Submission for #97 #141

JACKHAHA363 · 2019-01-06T15:53:26Z

Submission for #97

JACKHAHA363 · 2019-01-30T00:07:27Z

Hi, where can I see the review?

koustuvsinha · 2019-02-01T00:58:01Z

Hi @JACKHAHA363, reviewer(s) has been just assigned to all the projects, the reviews will be posted by our bot @reproducibility-org in the respective Pull Requests, and you will have the opportunity to correct your submission and respond to the reviewers.

reproducibility-org · 2019-02-21T15:59:07Z

Hi, please find below a review submitted by one of the reviewers:

Score: 5 6 *
Reviewer 3 comment : The report aim to reproduce the policy gradient based benchmarks from the "Countering Language Drift via Grounding" paper. The report analyzes some of the claims and verify(or refute in some cases) them independently. The code has been made available publically.

General questions:

The report-authors mentioned that they discussed the sequence of length on open-review with the paper-authors. I must have missed it while reading the discussion on open review. Could the authors please provide a link to that discussion.

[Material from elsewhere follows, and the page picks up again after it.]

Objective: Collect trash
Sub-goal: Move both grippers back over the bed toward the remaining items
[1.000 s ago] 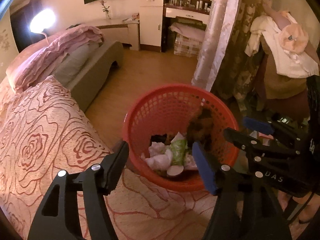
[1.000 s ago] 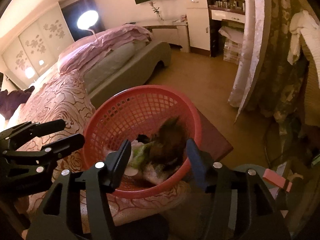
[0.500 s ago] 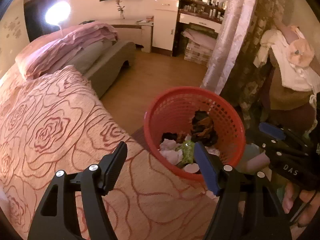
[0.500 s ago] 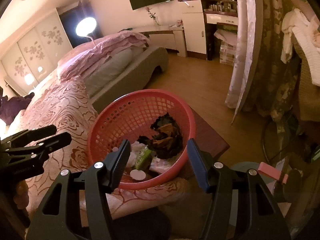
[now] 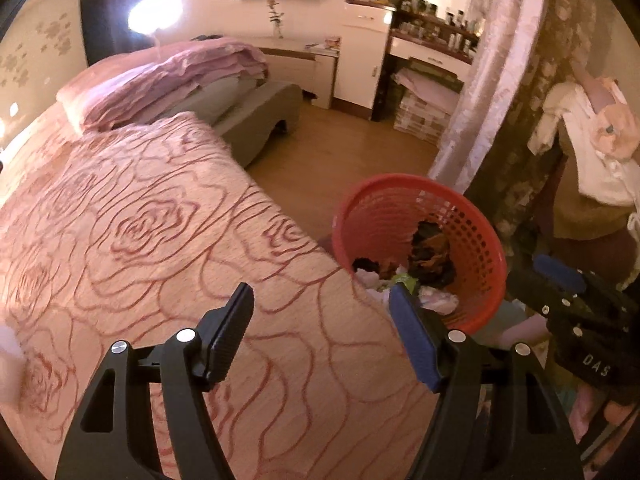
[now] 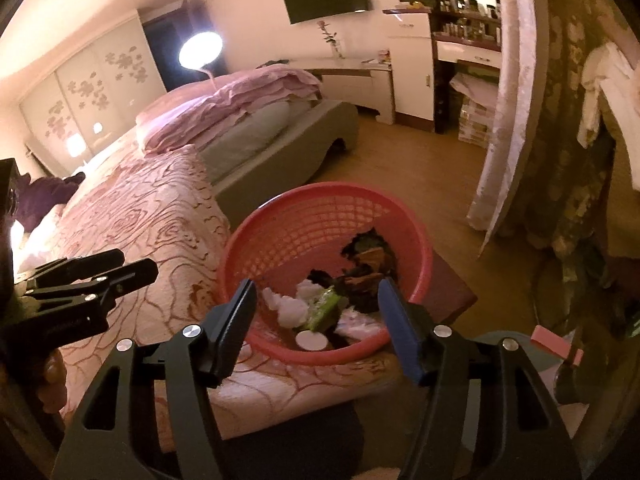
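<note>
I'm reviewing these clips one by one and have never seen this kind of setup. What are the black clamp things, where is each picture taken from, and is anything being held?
No robot here: a person holds a hand-held clamp tool in each hand, and each tool carries a wide-angle camera looking along its two jaws. One picture comes from the left gripper, over the rose-patterned bedspread. The other comes from the right gripper, over a red basket at the bed's edge. Each tool also shows at the side of the other's picture. In the basket lie white tissues, a green wrapper, a white round lid and dark scraps. Both pairs of jaws are open and hold nothing.
</note>
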`<action>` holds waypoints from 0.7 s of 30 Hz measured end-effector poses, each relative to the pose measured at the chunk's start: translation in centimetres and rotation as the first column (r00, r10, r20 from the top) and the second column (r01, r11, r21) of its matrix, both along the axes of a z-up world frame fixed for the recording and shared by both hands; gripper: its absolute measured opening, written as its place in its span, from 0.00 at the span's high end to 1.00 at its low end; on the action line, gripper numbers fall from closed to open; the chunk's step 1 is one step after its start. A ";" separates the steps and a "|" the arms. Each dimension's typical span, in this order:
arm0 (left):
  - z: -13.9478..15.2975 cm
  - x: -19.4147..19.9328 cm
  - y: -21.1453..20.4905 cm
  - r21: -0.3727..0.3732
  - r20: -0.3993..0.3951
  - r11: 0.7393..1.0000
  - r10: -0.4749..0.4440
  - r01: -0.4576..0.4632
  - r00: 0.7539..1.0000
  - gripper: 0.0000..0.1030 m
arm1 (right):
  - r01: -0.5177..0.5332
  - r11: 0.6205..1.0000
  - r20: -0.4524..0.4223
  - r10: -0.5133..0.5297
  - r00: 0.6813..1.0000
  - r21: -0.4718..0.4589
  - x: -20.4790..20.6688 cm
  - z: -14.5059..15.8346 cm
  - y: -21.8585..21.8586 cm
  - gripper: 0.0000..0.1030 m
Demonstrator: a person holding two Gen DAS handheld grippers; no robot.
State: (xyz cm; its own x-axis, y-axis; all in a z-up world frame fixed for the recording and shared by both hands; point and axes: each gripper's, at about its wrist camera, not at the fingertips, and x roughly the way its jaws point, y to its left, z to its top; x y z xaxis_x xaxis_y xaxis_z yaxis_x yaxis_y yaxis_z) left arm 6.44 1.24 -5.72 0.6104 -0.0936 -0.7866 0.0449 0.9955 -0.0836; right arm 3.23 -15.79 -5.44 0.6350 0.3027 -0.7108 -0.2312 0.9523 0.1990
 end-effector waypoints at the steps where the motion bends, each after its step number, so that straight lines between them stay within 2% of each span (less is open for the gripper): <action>1: 0.0 -0.3 0.3 -0.006 -0.001 1.000 0.008 -0.008 1.000 0.34 | -0.009 1.000 0.004 0.009 1.000 -0.003 -0.2 0.1 0.4 0.41; 13: 1.0 -3.8 4.8 -0.013 0.020 0.990 0.141 -0.141 0.990 0.34 | -0.120 0.993 0.024 0.120 0.992 -0.021 -2.1 1.1 4.2 0.40; 21: 2.0 -6.4 8.8 -0.024 0.036 0.971 0.240 -0.239 0.970 0.34 | -0.227 0.973 0.024 0.227 0.973 -0.031 -3.6 1.2 8.5 0.37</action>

Some questions related to implementation:

Why use vanilla policy gradients only?
The hyper-params tweaked are: lr of agent A and \alpha_ent? Or are there more hyperparams that were optimised for?
Could you highlight some challenges in reproducing the paper and what could have been done to improvement reproducibility.
The pretraining results have not been reproduced to a large extent - do you thoughts about why that might be the case?
Confidence : 3

* Edit: Reviewer updated score based on author feedback

reproducibility-org · 2019-02-22T11:27:54Z

Hi, please find below a review submitted by one of the reviewers:

Score: 7
Reviewer 1 comment : Problem statement
The authors do a good job summarizing the problem addressed in the original paper (the problem of language drift in collaborative translation) and the approach to solving it (reducing language drift by introducing an appropriate grounding task). They identify a likely source of difficulty in reproducing the work (the policy gradient method used to train the collaborative translation) and focus their efforts on showing that this component of the work is reproducible.

In light of this, the authors restrict their analysis to the policy gradient baseline used in the original paper. This seems like a sensible scope for a reproduction study, as it focuses on one aspect of the problem that is frequently difficult to reproduce.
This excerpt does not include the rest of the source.